**Assigned task:**
Below is a listing; transcribe it exactly but without any images.

------------

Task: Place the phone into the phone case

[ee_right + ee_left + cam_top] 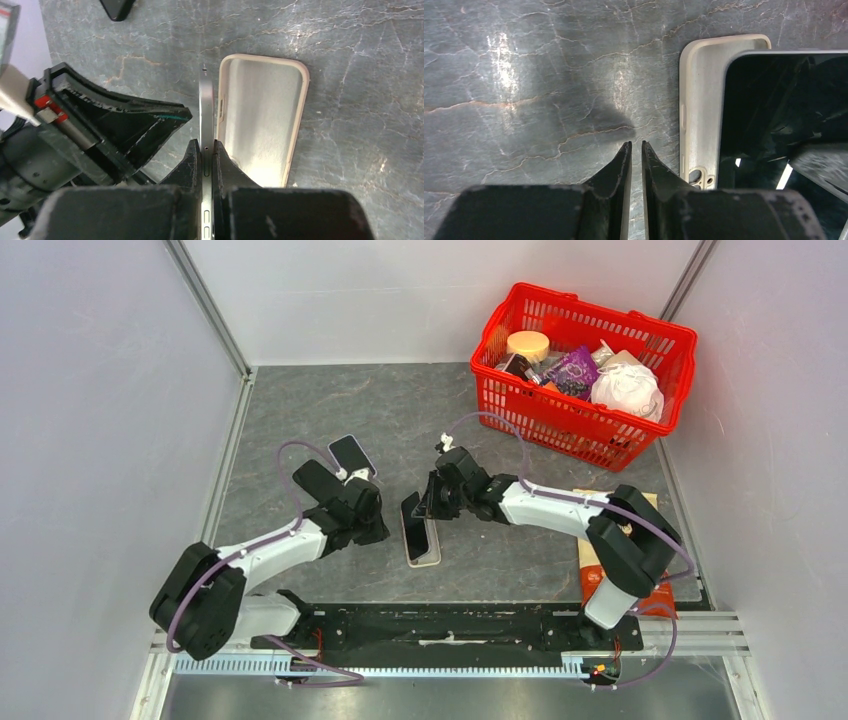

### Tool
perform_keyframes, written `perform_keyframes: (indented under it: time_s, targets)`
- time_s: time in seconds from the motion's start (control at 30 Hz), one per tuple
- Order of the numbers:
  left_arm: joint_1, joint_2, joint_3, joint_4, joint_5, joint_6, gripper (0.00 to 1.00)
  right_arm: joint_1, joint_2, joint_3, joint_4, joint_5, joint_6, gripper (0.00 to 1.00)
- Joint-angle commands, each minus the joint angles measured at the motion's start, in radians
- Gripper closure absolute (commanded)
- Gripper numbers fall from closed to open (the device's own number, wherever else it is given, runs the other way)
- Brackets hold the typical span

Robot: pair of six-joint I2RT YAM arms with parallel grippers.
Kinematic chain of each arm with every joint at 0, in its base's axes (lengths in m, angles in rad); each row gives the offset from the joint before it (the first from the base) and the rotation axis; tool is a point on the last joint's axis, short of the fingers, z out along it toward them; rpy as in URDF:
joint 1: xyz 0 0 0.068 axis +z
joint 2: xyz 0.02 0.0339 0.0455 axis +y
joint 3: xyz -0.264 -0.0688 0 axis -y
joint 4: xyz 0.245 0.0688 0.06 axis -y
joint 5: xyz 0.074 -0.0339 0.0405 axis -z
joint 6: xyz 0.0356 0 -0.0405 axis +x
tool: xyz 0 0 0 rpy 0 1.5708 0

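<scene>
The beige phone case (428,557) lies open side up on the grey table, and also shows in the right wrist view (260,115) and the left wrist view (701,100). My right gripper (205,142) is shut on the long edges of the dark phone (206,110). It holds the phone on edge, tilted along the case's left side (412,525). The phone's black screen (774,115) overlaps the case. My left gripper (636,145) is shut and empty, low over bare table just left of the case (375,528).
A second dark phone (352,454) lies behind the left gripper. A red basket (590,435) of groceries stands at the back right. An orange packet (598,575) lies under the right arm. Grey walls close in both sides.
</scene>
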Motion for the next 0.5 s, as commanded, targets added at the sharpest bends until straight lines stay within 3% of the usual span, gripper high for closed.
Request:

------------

**Exercise result:**
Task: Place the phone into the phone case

[ee_right + ee_left + cam_top] 

### Tool
perform_keyframes, written `perform_keyframes: (indented under it: time_s, targets)`
- time_s: time in seconds from the motion's start (control at 30 Hz), one per tuple
- Order of the numbers:
  left_arm: joint_1, joint_2, joint_3, joint_4, joint_5, joint_6, gripper (0.00 to 1.00)
  right_arm: joint_1, joint_2, joint_3, joint_4, joint_5, joint_6, gripper (0.00 to 1.00)
- Joint-angle commands, each minus the joint angles measured at the motion's start, in radians
- Gripper closure absolute (commanded)
- Gripper numbers fall from closed to open (the device's own number, wherever else it is given, runs the other way)
- Brackets hold the typical span

Robot: pair of six-joint I2RT YAM arms with parallel grippers.
Kinematic chain of each arm with every joint at 0, in its base's axes (lengths in m, angles in rad); each row gives the offset from the joint before it (the first from the base) and the rotation axis; tool is a point on the last joint's axis, short of the fingers, z out along it toward them; rpy as in URDF:
joint 1: xyz 0 0 0.068 axis +z
joint 2: xyz 0.02 0.0339 0.0455 axis +y
joint 3: xyz -0.264 -0.0688 0 axis -y
joint 4: xyz 0.245 0.0688 0.06 axis -y
joint 5: xyz 0.074 -0.0339 0.0405 axis -z
joint 6: xyz 0.0356 0 -0.0405 axis +x
tool: xyz 0 0 0 rpy 0 1.5708 0

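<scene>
The beige phone case (428,557) lies open side up on the grey table, and also shows in the right wrist view (260,115) and the left wrist view (701,100). My right gripper (205,142) is shut on the long edges of the dark phone (206,110). It holds the phone on edge, tilted along the case's left side (412,525). The phone's black screen (774,115) overlaps the case. My left gripper (636,145) is shut and empty, low over bare table just left of the case (375,528).
A second dark phone (352,454) lies behind the left gripper. A red basket (590,435) of groceries stands at the back right. An orange packet (598,575) lies under the right arm. Grey walls close in both sides.
</scene>
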Motion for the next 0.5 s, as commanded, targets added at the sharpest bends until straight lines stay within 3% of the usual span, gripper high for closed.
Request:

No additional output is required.